#### [Task statement]
A full and exact copy of the listing that follows is needed.

___

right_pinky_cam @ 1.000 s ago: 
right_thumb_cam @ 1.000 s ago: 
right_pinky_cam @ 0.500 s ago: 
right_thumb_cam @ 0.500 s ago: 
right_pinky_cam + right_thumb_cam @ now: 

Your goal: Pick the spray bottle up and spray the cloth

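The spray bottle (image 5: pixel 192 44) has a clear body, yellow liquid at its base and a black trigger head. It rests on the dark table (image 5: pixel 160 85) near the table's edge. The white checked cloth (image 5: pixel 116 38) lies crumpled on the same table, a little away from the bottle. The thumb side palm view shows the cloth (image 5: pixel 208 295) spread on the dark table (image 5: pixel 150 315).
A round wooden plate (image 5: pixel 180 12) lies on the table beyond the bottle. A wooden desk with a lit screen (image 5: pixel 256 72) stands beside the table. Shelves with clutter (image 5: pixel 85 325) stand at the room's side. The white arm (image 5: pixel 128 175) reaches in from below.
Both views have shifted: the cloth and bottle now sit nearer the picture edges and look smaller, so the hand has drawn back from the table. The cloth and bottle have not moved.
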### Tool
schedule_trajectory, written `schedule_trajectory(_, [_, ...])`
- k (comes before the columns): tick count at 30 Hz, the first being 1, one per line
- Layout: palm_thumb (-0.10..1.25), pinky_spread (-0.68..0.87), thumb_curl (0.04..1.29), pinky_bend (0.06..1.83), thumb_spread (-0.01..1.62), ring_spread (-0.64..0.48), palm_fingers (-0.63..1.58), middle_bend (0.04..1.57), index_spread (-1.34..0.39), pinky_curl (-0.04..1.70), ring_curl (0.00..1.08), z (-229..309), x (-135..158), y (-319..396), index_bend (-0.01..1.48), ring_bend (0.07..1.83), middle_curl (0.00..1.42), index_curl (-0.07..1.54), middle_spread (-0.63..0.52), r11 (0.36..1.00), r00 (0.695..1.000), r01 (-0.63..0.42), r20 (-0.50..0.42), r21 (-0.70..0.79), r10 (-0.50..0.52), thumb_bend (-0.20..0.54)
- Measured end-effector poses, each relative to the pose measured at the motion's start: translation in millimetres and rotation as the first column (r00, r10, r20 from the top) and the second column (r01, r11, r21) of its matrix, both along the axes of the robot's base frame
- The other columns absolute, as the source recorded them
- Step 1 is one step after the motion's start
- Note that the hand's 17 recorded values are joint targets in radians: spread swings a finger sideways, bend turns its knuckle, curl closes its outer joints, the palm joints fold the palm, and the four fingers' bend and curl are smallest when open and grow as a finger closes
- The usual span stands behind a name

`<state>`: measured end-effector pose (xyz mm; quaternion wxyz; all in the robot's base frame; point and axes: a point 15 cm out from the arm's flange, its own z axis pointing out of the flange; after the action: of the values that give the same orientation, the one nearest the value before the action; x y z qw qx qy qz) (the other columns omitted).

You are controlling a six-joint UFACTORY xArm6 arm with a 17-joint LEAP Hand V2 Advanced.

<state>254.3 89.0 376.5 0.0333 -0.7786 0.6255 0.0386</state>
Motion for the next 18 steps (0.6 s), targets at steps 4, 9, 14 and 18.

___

#### [Response box]
right_pinky_cam @ 1.000 s ago: 
right_thumb_cam @ 1.000 s ago: 
right_pinky_cam @ 0.500 s ago: 
right_thumb_cam @ 0.500 s ago: 
right_pinky_cam + right_thumb_cam @ now: 

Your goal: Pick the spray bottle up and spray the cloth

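The spray bottle (image 5: pixel 192 44) has a clear body, yellow liquid at its base and a black trigger head. It rests on the dark table (image 5: pixel 160 85) near the table's edge. The white checked cloth (image 5: pixel 116 38) lies crumpled on the same table, a little away from the bottle. The thumb side palm view shows the cloth (image 5: pixel 208 295) spread on the dark table (image 5: pixel 150 315).
A round wooden plate (image 5: pixel 180 12) lies on the table beyond the bottle. A wooden desk with a lit screen (image 5: pixel 256 72) stands beside the table. Shelves with clutter (image 5: pixel 85 325) stand at the room's side. The white arm (image 5: pixel 128 175) reaches in from below.
Both views have shifted: the cloth and bottle now sit nearer the picture edges and look smaller, so the hand has drawn back from the table. The cloth and bottle have not moved.
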### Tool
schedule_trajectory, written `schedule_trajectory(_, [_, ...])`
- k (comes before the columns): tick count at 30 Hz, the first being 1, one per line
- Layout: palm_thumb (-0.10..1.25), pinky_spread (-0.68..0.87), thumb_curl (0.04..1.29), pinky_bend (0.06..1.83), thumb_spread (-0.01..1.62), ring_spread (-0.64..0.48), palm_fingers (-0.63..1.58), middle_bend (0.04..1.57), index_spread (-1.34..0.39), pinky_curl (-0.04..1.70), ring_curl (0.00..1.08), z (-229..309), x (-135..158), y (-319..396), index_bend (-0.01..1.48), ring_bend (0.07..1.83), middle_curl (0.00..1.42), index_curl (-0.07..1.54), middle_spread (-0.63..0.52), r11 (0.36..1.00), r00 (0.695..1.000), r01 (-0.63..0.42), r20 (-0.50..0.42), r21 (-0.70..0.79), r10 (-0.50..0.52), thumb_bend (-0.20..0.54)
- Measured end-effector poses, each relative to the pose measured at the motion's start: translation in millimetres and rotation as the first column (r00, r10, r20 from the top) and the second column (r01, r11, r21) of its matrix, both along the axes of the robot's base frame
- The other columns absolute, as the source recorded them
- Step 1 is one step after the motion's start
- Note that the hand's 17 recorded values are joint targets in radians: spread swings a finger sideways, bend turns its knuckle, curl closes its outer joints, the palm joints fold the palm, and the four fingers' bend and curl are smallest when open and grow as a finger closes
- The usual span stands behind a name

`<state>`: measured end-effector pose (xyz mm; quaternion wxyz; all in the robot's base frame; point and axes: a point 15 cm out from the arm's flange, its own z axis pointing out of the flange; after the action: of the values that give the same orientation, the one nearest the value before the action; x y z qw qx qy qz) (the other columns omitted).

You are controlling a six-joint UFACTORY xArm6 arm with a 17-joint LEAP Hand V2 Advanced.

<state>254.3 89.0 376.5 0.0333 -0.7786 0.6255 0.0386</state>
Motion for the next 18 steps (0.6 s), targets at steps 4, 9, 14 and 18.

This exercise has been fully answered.